# [DATA SECTION]
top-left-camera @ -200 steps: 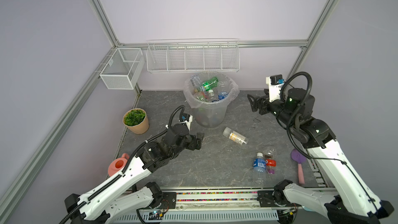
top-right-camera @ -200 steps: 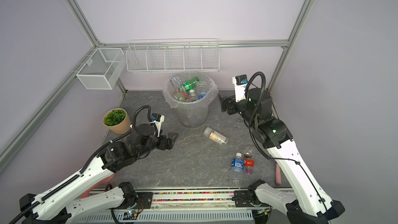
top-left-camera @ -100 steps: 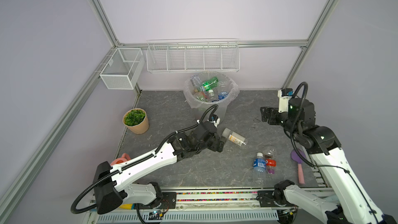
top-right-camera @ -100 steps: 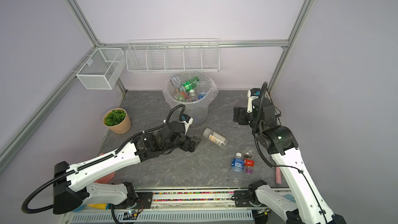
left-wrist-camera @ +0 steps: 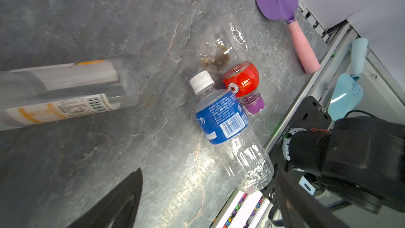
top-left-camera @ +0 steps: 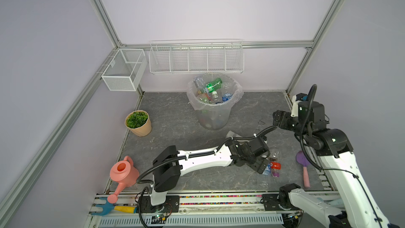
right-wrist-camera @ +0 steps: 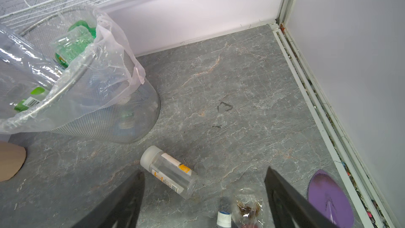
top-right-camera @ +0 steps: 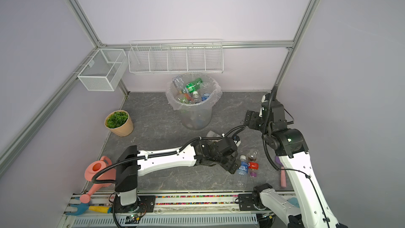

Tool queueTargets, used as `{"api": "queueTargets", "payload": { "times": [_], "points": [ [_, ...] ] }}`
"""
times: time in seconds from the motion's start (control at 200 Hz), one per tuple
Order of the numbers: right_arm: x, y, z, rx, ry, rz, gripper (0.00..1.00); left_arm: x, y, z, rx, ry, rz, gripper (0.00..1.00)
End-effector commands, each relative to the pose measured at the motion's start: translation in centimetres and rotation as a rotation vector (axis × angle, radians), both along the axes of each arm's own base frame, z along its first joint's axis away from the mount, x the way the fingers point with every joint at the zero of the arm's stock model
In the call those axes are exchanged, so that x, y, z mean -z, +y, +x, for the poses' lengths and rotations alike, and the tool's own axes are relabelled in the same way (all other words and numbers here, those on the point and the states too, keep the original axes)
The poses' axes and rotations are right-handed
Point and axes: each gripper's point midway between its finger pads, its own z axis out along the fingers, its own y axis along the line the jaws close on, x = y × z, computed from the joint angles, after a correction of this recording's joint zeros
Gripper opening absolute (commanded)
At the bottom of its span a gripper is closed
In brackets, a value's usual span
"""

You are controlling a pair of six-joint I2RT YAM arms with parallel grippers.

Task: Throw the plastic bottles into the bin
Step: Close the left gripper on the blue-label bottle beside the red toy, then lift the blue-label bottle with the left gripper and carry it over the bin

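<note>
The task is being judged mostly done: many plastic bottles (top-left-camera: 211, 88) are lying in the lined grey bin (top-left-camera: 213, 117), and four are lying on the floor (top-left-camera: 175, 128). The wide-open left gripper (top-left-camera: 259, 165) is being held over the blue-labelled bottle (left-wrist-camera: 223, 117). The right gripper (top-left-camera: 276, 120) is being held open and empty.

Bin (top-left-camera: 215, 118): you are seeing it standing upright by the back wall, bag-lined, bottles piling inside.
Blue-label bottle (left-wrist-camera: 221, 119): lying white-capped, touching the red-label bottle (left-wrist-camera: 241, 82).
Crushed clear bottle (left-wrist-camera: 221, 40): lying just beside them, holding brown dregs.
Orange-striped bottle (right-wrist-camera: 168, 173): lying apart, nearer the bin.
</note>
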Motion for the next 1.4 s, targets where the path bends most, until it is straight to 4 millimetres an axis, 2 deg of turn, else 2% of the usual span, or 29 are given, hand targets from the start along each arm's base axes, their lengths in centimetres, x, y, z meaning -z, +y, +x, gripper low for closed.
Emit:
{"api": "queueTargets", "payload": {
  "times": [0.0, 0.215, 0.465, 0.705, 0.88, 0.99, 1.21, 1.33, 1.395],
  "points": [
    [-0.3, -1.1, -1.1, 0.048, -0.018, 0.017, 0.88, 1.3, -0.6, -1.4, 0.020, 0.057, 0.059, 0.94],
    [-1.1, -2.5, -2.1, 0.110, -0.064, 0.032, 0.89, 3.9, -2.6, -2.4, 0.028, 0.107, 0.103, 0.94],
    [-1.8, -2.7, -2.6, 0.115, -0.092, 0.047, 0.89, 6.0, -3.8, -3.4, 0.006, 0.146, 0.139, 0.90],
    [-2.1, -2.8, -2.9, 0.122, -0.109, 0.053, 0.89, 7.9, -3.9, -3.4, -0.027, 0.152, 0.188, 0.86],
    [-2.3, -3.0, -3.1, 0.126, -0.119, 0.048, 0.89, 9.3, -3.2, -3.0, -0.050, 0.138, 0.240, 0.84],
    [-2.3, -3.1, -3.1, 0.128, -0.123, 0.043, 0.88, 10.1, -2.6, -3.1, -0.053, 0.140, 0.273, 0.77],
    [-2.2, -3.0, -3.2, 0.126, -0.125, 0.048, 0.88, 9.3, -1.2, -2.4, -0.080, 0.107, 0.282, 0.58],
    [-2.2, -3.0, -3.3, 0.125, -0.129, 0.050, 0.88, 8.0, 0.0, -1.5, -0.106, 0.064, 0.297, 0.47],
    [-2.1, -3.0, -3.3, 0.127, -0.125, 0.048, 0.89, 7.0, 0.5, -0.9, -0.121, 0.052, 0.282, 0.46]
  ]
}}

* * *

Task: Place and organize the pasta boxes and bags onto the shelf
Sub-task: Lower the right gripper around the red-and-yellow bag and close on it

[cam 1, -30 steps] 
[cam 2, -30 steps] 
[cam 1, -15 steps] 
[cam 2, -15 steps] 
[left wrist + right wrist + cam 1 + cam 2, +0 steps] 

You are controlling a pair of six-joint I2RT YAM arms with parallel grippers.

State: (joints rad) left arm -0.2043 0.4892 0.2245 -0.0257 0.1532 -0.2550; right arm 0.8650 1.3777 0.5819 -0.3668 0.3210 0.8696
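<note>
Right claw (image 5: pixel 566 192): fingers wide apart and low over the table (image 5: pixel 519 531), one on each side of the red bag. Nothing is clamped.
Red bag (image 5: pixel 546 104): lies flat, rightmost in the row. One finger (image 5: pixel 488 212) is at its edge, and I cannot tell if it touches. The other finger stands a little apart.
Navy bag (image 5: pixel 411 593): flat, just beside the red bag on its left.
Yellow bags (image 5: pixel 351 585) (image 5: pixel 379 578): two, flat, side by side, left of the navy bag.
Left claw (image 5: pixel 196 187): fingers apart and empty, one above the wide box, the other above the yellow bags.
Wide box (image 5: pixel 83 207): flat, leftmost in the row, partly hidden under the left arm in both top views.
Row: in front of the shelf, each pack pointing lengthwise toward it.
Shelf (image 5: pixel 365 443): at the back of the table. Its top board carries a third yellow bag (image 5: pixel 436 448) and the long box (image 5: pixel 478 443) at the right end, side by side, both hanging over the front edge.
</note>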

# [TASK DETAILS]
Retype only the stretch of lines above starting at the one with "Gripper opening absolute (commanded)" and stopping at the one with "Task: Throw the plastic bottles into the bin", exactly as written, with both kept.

# [RESPONSE TO THE TASK]
Gripper opening absolute (commanded)
At the bottom of its span a gripper is closed
In brackets, a value's usual span
"""

You are controlling a pair of six-joint I2RT YAM arms with parallel grippers.

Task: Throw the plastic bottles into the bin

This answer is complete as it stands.